Intentions vs Goals

Andrew Vibez
5 min readOct 25, 2022

Greetings beloved being of love and light. Many people go through life constantly creating goals, and then making efforts to achieve those goals. The issue is that if you don’t achieve your goals, you experience frustration and perhaps shame. And if you do achieve your goals, you may experience some very short-term relief or pride, until your ego creates a new goal for you to achieve. Setting and achieving goals does nothing to help you find true, permanent, unconditional happiness. It can only add fuel to your ego, which wants to show off to the world all the things it has managed to do. Pride is nothing compared to true happiness.

A common response that I get from people when I say this is, “You have to have some goals though”. And I tell them that no you don’t. In fact, I encourage you to drop all goals completely. Creating a goal requires you to be thinking about the future. You think that your happiness is going to come from achieving this goal in the future. Instead of enjoying the now moment, you are putting efforts into enjoying a future moment. But even if that future moment does come exactly as you wanted it to be, it will go just as quickly as it came, and you are left with the feeling of ‘Now what?’. When you are fully living in the present moment, you are not concerned about the future at all. You know that the next moment may come or it may not come, so what is the point in wasting efforts by making goals? Instead, you just do what brings you joy now, with no regards to where it may lead.

“But surely it is good to make some plans, right?”, I often hear people say. When living in the present, you do not make plans per se, but you set intentions. Intentions are quite different from goals. Intentions are about how you want to use your energy in the now, but you are keen to see how things unfold as a result of your intention. Therefore intentions are not a way of controlling life, but just determining how you will start off using your energy now, and then eagerly seeing how life responds to this intention. You are then flexible to adapt to life’s response, and you learn from the whole experience. In this way, when you set intentions rather than goals, you view life as a fun experiment. You experience no frustration as you have no fixed idea of what the result of your intention will be. And you experience no shame as there’s no concept of failure in an experiment. As long as you learn something, how can it be seen as a failure? Behind each intention is the trust that life is going to unfold exactly as it’s supposed to, and it will all be for your highest good. An intention is you suggesting something to life, and then seeing life’s response.

In contrast, goals are how you want to use your energy in the future, and you have a fixed idea of what you want the future outcome to be. To create a goal, you must want to control life, and you must lack trust that life unfolds exactly as it’s supposed to and that everything that happens is for your highest good. Goals are very rigid in that sense, while intentions are flexible. Goals are not suggestions but demands made on life. Only an ego creates goals as only the ego has a separate will from life. When you surrender, you do not set goals, as you have come to know that there is no ‘you’ that is separate from the divine flow of life. Instead, you allow the Divine to experiment through your mind and body.

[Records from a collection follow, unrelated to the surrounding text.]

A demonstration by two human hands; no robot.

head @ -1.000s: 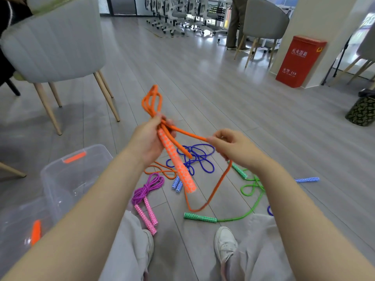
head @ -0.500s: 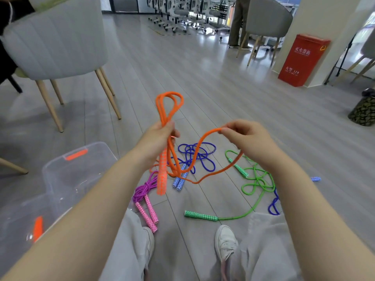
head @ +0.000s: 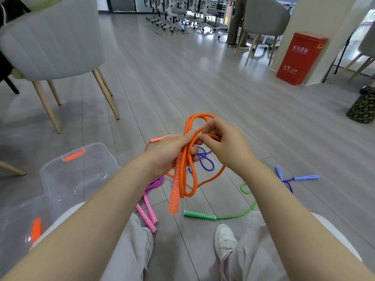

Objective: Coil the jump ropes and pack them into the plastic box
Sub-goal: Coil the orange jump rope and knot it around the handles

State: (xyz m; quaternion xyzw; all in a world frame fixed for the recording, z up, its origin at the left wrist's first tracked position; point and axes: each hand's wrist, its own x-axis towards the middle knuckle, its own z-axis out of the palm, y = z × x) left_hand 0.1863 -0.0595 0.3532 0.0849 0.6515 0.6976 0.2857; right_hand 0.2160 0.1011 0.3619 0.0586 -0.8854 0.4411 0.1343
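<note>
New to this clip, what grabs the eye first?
The orange jump rope at centre, bunched into loops that the left hand grips while the right hand pinches a strand. Below it, pink, green and blue ropes lie loose on the floor. A clear plastic box sits at lower left.

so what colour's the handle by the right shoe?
Green handle with a white diamond pattern, head view.

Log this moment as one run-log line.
stage: coiling | left hand: grips looped orange jump rope | right hand: wraps a strand around it | clear plastic box: holds no rope
</note>
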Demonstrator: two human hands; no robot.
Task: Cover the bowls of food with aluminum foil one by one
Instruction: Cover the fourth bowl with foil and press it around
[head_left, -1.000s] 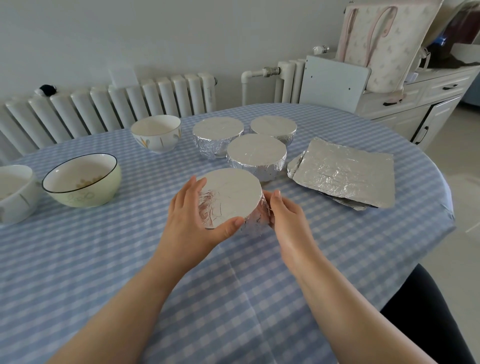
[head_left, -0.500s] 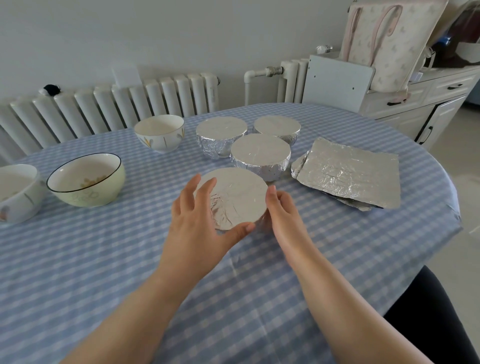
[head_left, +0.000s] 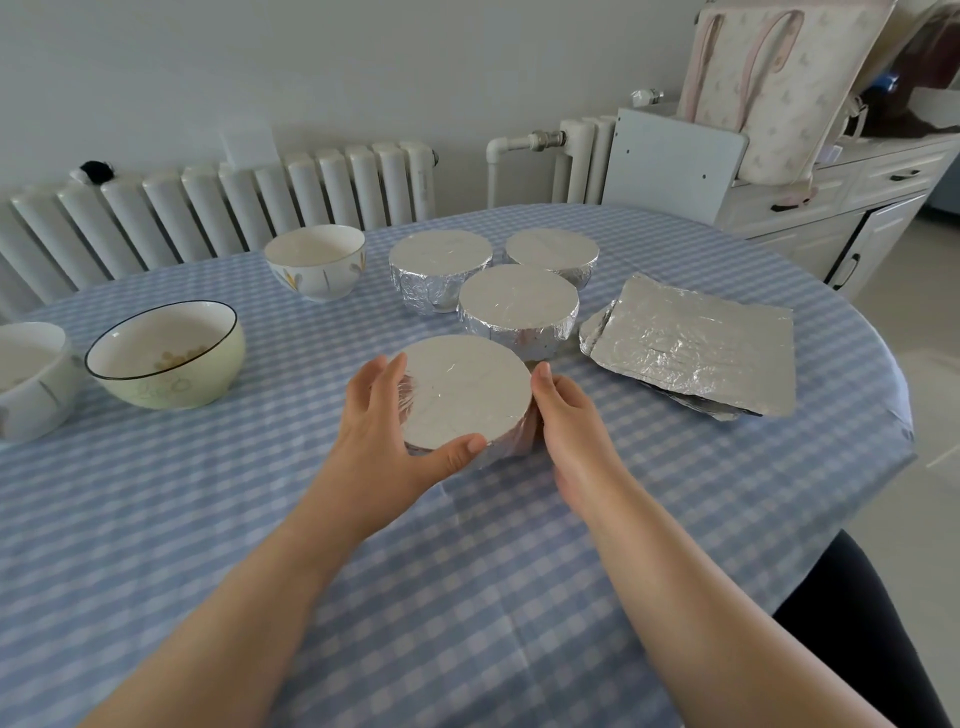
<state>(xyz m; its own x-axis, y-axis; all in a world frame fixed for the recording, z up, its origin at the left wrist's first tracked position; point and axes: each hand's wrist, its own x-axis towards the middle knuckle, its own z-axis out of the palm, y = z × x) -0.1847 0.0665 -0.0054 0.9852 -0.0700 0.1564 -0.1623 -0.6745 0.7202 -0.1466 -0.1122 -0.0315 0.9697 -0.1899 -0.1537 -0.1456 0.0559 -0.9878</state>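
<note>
On the checked tabletop (head_left: 156, 519) the nearest foil-covered bowl (head_left: 467, 395) sits upright, flat top facing up, near the middle. The left hand (head_left: 384, 441) cups its left side, thumb and fingers curled around the rim. The right hand (head_left: 571, 421) presses its right side, fingertips hidden behind the foil.

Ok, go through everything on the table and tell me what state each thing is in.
Nearest bowl: foil-wrapped, held between left hand and right hand.
Three bowls behind: wrapped in foil.
Green bowl: uncovered.
White flowered bowl: uncovered.
White bowl at left edge: uncovered.
Foil sheets: stacked, unused.
</note>
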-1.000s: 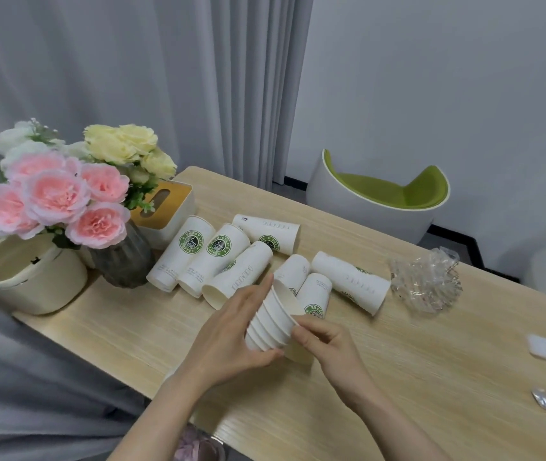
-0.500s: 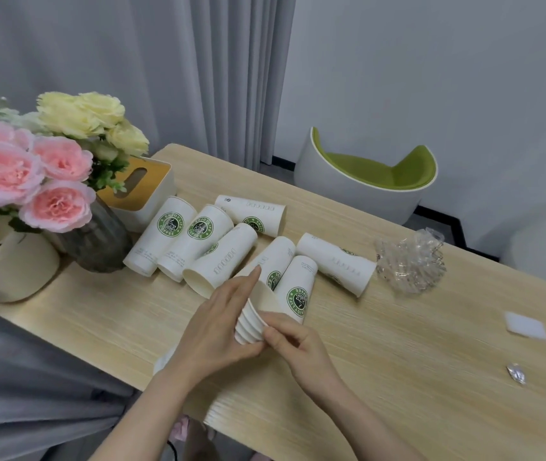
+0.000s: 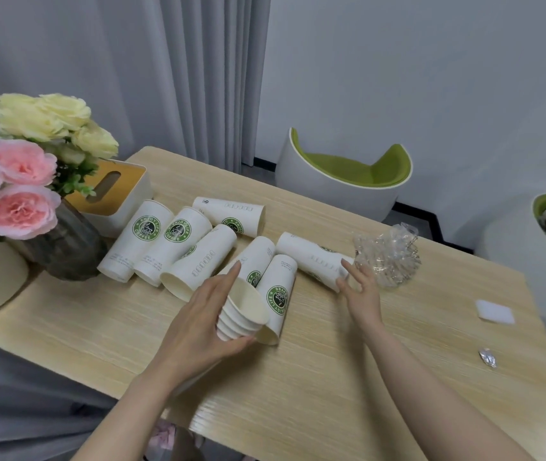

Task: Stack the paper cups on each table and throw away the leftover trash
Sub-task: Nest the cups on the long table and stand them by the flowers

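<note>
Cups nested in a white stack (image 3: 241,314), left fingers (image 3: 231,274) curled round; right fingers (image 3: 348,271) spread.

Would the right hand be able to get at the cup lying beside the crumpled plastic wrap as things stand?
Probably yes: the right hand is open with its fingertips at that cup's mouth end, nothing lies between them, and the plastic wrap sits just beyond.

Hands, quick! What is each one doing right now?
Left hand: grips the stack of paper cups.
Right hand: open, fingers spread, holding nothing, at the open end of a lying cup.
</note>
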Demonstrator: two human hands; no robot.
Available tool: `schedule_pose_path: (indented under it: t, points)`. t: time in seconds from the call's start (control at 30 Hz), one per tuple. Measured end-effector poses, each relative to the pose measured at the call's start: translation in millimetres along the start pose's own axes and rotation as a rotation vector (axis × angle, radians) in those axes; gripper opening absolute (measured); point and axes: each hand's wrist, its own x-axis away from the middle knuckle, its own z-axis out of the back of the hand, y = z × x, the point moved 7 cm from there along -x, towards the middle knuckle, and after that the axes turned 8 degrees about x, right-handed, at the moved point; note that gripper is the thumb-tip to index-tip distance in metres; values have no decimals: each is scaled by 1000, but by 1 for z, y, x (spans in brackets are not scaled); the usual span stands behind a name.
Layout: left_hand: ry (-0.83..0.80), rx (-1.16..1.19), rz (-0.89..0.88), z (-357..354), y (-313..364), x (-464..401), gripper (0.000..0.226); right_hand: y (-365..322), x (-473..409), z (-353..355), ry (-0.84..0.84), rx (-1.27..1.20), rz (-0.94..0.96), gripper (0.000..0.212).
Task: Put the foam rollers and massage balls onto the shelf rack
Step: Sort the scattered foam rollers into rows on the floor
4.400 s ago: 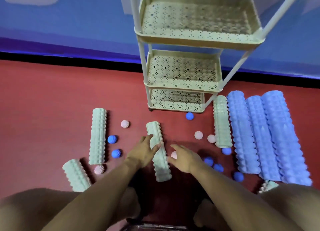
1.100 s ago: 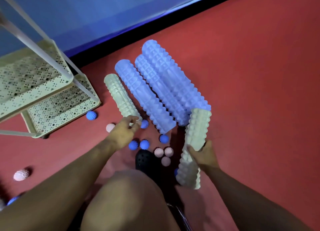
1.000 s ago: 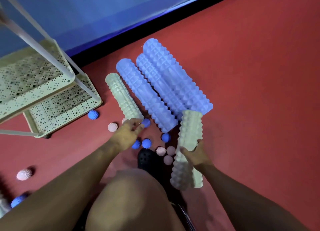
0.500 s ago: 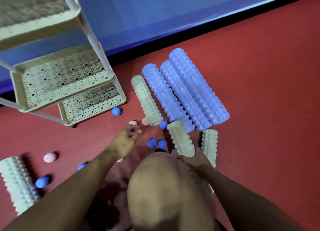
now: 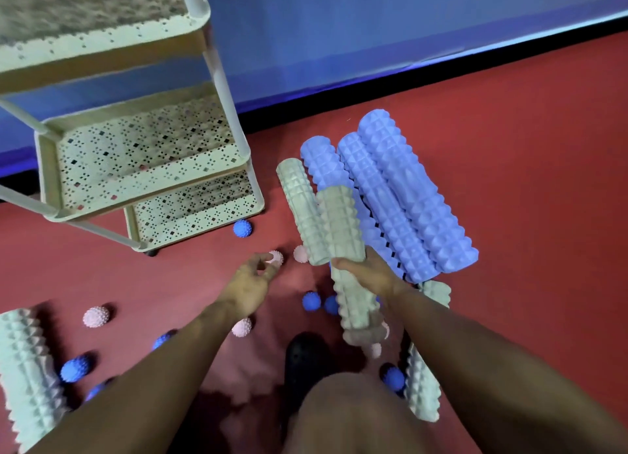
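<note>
My right hand [image 5: 368, 272] grips a pale green foam roller [image 5: 343, 236] around its middle and holds it off the red floor. My left hand [image 5: 249, 283] is low over the floor, its fingertips pinching a pink spiky ball [image 5: 276, 258]. The cream three-tier shelf rack [image 5: 51, 154] stands at the upper left. Another green roller [image 5: 300, 208] lies beside three blue rollers [image 5: 407, 195]. More green rollers lie at the far left [image 5: 23, 378] and lower right [image 5: 423, 385].
Pink balls [image 5: 96, 316] and blue balls [image 5: 242, 228] are scattered over the floor between the rack and my knees. A black shoe [image 5: 306, 358] sits in front of my knee [image 5: 356, 416]. A blue wall with a dark base strip runs along the back.
My right hand has lifted the green roller higher and toward the rack. My left hand has reached forward to the pink ball. The view has swung left, showing more of the rack.
</note>
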Motion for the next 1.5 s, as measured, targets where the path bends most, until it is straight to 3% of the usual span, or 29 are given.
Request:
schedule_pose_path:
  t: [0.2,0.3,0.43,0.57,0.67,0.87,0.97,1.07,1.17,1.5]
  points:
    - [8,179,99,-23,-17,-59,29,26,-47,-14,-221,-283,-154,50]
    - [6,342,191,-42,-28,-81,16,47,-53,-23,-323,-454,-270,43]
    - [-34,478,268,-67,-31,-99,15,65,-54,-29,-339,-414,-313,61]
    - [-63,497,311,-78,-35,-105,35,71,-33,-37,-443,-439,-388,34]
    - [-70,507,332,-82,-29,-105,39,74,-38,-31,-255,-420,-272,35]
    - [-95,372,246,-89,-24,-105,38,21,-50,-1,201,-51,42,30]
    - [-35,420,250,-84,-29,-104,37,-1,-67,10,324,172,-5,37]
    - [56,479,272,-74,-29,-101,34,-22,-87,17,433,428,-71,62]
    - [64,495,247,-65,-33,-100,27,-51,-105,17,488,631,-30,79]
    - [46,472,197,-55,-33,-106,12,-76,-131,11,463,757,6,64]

Yes, you may have an idea of possible things you could do today, but when you are fully present, as you go about your day, you just do the things that you feel like doing in the moment. These may be things that were originally on your list of possible things to do, or they may be spontaneous things. So you can still have a plan, but use that plan as an intention rather than a goal, and be open to any changes life wants to make to your plan as your day progresses. Allow life to surprise you rather than expecting your day to go exactly as you planned it. How boring life would be if everything happened according to our plans.

When you are fully aware and present, there is an intention put on everything you do, but when you are unaware, you are on autopilot and you will be doing things unintentionally. Again, setting an intention is not trying to control life, because in order to be fully present and aware, this idea of a ‘you’ must be dropped, and you are instead allowing the Divine to do what it wants to do through you. In this way, ‘you’ must surrender ‘yourself’ to the Divine in order for you to be aware and present. The ego cannot be aware as the ego’s existence depends on unawareness. The Divine is awareness itself, and so when you are fully aware, you are the Divine, and when you are unaware, you are your ego.

The Divine always puts an intention on everything because nothing it does is an accident. You may initially think that goals are far more powerful than intentions, but in reality, you’ll find that because intentions are always aligned with the will of the Divine, they are always extremely powerful. Sometimes you’ll achieve goals (when they are aligned with the Divine’s will) and sometimes you won’t (when they are in contradiction with the Divine’s will), but intentions are always fulfilled because they come from the Divine itself. An ego cannot create intentions as it is always trying to control life in order to prove that it is a real thing. So if you set goals, your ego is still in charge of your energy, but if you set intentions, it is a sign that the Divine is the one in control of how your energy is being used.